Requirement: Only the stretch below from the line holding "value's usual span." through the line holding "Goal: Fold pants" should be restated, word for word and with both ends included; pictures stay out.

☆ ☆ ☆ ☆ ☆ ☆ ☆

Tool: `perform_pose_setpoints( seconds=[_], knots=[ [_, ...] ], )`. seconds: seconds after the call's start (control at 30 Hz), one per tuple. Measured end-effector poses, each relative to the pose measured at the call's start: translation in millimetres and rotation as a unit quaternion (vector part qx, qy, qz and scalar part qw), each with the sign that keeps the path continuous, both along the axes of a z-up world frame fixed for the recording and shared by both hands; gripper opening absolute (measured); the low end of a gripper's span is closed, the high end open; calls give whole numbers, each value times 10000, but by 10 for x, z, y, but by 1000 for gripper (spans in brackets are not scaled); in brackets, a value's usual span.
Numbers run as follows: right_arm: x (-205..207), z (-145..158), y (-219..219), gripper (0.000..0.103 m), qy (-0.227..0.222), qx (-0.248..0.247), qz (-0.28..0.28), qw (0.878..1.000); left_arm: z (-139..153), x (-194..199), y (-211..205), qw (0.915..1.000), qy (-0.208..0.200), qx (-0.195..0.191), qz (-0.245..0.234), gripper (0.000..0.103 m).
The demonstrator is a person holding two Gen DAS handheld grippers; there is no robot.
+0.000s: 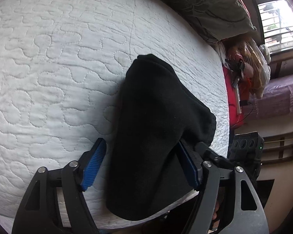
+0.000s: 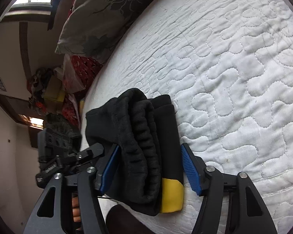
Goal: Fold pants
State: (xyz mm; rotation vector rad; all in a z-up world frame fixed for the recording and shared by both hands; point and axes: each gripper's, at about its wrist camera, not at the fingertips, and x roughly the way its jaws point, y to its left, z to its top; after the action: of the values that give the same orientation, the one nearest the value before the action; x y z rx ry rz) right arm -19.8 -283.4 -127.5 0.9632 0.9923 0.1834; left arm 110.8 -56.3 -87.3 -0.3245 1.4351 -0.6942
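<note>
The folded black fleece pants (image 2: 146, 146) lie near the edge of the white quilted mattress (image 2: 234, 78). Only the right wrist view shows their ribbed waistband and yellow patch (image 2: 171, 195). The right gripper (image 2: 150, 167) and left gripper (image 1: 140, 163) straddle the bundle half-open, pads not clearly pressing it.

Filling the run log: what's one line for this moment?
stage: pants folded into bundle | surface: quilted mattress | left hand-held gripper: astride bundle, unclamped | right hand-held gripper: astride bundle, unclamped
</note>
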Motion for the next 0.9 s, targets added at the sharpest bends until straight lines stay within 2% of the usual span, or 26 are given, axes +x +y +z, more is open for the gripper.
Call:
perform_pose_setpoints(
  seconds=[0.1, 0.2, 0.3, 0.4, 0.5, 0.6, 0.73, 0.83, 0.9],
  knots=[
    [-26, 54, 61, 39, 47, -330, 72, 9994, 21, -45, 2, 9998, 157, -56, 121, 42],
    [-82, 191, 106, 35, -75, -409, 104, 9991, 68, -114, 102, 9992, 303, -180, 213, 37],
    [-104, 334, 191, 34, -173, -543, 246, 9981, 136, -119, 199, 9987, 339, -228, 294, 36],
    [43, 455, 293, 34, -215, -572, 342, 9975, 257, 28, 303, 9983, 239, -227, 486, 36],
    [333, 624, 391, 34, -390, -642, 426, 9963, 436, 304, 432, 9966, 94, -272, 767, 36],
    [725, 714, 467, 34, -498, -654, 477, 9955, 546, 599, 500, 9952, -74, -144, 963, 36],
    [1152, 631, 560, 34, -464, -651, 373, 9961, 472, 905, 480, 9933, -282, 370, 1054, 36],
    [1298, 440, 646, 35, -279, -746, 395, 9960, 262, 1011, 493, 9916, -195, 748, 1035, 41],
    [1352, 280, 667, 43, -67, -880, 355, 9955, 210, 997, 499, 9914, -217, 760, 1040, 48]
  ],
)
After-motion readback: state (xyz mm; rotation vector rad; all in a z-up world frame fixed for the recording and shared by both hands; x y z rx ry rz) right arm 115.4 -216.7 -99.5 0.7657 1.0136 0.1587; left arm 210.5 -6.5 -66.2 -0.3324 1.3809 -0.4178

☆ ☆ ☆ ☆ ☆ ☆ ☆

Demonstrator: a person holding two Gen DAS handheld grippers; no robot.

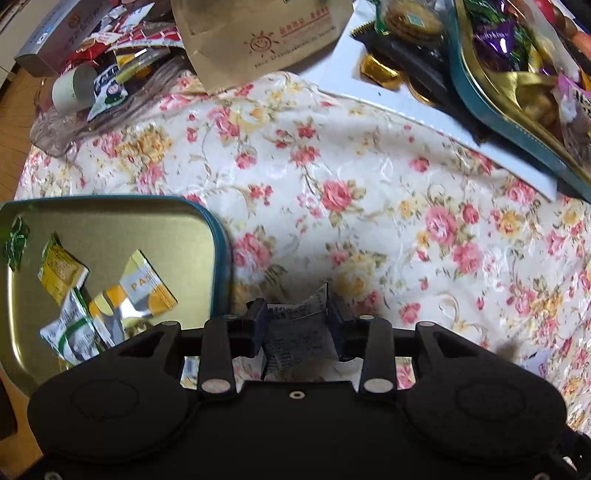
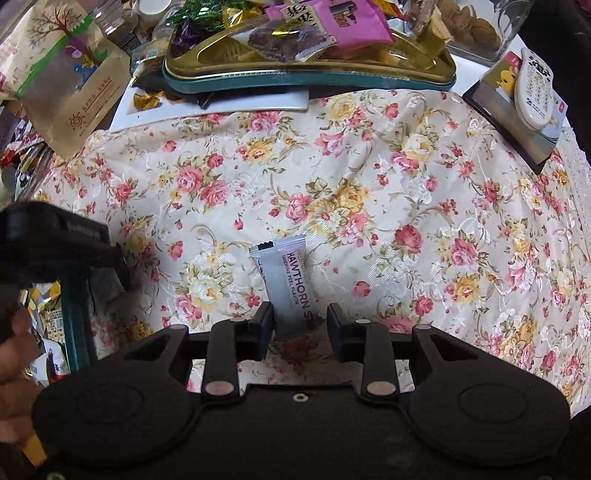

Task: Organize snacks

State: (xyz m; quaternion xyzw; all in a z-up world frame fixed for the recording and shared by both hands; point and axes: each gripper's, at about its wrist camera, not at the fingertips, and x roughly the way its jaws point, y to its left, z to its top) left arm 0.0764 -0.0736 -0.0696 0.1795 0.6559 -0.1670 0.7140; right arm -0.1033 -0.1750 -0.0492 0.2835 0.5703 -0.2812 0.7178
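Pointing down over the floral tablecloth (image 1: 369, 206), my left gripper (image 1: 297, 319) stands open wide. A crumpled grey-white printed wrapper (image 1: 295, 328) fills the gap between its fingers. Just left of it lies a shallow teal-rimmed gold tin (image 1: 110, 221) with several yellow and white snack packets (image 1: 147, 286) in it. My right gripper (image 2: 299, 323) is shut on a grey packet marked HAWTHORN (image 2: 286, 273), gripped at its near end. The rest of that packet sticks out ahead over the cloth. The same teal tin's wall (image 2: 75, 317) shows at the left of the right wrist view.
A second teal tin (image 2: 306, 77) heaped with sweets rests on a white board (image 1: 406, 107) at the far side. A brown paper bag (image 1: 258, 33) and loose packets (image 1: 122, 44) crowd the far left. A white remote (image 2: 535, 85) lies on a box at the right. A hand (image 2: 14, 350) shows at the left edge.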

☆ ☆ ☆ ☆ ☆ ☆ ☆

Response box:
Tool: `perform_pose_setpoints( seconds=[_], knots=[ [_, ...] ], )`. seconds: seconds after the call's start (control at 30 Hz), one per tuple. Measured end-effector poses, each relative to the pose measured at the call's start: translation in millimetres and rotation as a unit quaternion (vector part qx, qy, qz and scalar part qw), each with the sign that keeps the path continuous, both along the axes of a z-up world frame fixed for the recording and shared by both hands; gripper opening absolute (measured); the low end of a gripper's span is closed, the high end open; calls give whole numbers, each value times 10000, but by 10 for x, z, y, but by 1000 for gripper (spans in brackets are not scaled); in brackets, a value's usual span.
Numbers run as follows: right_arm: x (-205..207), z (-145..158), y (-219..219), gripper (0.000..0.103 m), qy (-0.227..0.222), qx (-0.248..0.247), qz (-0.28..0.28), qw (0.878..1.000); left_arm: z (-139..153), x (-194..199), y (-211..205), qw (0.915..1.000), qy (-0.208..0.200), qx (-0.195..0.191), qz (-0.245..0.234), gripper (0.000..0.103 m).
The demonstrator is a person holding two Gen DAS handheld grippers; there is no robot.
+0.000s: 
+0.000s: 
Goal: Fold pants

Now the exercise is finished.